Thanks for your patience.
Please also check the inline response.

BR
Frank

----- Original Message ----- From: "Ali C. Begen (abegen)" <abegen at cisco.com>
To: "Frank Xia" <xiayangsong at huawei.com>; <avt at ietf.org>
Sent: Thursday, October 22, 2009 10:18 PM
Subject: RE: new draft on MPEG-TS preamble acquisition


Snipping off the redundant text.

> - First of all, is this an RTP payload format draft or not? The draft
> seems
> to be defining that, yet, title does not say so, and the draft does not
> have
> the sections needed for defining a new payload format. See the > guidelines
> document.
> Frank=>This draft did not define a new payload format.
> This is negotiatable if RFC4588 can't be used directly.
> Some further  related response see below.

You are carrying something in RTP, so one way or another, you are defining a
new payload format. As I mentioned earlier, usage of 4588 does not seem to
be correct here.
Frank=>Good point. However, I  still believe it is make sense  to reuse
4588.
draft-ietf-avt-rapid-acquisition-for-rtp uses 4588 for unicast RTP burst
which are not RETRANSMISSION packets as to the RR.
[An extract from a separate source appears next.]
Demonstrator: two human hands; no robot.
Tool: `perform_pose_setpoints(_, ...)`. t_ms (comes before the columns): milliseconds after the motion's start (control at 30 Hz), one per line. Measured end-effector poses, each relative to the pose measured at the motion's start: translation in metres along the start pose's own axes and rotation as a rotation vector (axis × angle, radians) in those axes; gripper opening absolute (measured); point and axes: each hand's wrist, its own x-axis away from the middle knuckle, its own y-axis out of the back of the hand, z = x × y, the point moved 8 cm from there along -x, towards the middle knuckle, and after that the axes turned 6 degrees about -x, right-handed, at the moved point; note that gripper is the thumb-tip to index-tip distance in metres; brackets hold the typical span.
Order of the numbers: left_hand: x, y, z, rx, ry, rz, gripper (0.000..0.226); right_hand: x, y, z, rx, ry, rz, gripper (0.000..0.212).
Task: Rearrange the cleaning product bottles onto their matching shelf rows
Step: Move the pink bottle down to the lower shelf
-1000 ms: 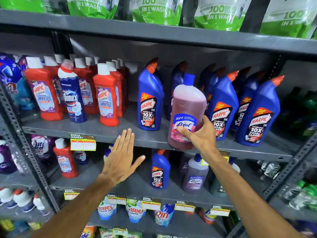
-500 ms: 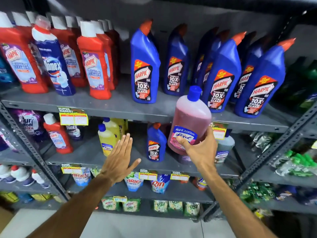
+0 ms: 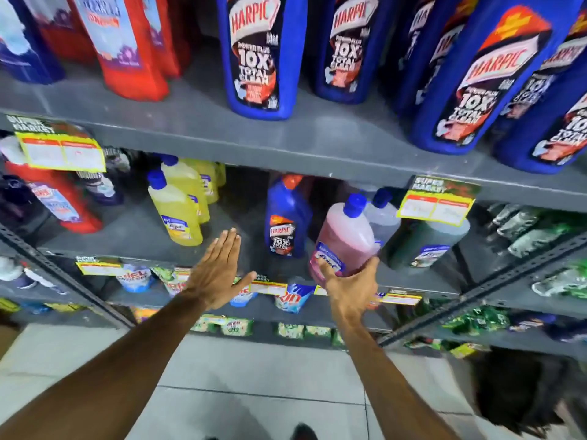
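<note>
My right hand [image 3: 351, 289] grips a pink Lizol bottle [image 3: 346, 238] with a blue cap by its lower part, tilted, at the front of the lower shelf [image 3: 133, 230]. A small blue Harpic bottle [image 3: 286, 217] stands just left of it. Behind it are a pale Lizol bottle [image 3: 382, 214] and a dark green one [image 3: 425, 242]. My left hand [image 3: 219, 271] hovers flat with fingers together in front of the shelf, holding nothing. Yellow Lizol bottles [image 3: 178, 208] stand to the left. Big blue Harpic bottles [image 3: 257, 52] fill the upper shelf [image 3: 203, 122].
Red Harpic bottles [image 3: 124, 46] stand at the upper left, and one red bottle [image 3: 60, 201] on the lower shelf's left. Yellow price tags [image 3: 60, 150] hang from the shelf edges. Detergent pouches [image 3: 292, 301] fill the rows below. Green packs [image 3: 540, 230] lie at the right.
My right hand has brought the pink Lizol bottle down from the upper Harpic shelf to the lower shelf. The view has tilted downward. My left hand stays flat in front.
</note>
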Motion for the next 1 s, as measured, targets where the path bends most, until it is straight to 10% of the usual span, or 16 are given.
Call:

I believe you are confused here. Burst packets are "retransmission" packets - totally in accordance with RFC 4588. They are retransmissions of earlier RTP packets sent in the primary multicast stream. And the receiver considers them as retransmission packets.
Frank=>They are not retransmission packets.
In rapid acquistion (e.g fast channel change),
these packets are never sent to the RR before.
For this specific RR, there packets are not RETRANSMITTED.
Here is a brief procedure of fast channel change to faciliate discussion.
1)A RR requests a new channel
2)A RS  sends bufferred packets related to the channel to the RR
3)The RR receives the packets

By the way,  RS is designed for a RR to request a specific
SN of RTP packet because the packet is presumably lost.

Preamble can also be regarded as a part of unicast RTP burst session.

They are part of the retransmission session, but as I said they are not formatted according to 4588 because they are not retransmission of anything.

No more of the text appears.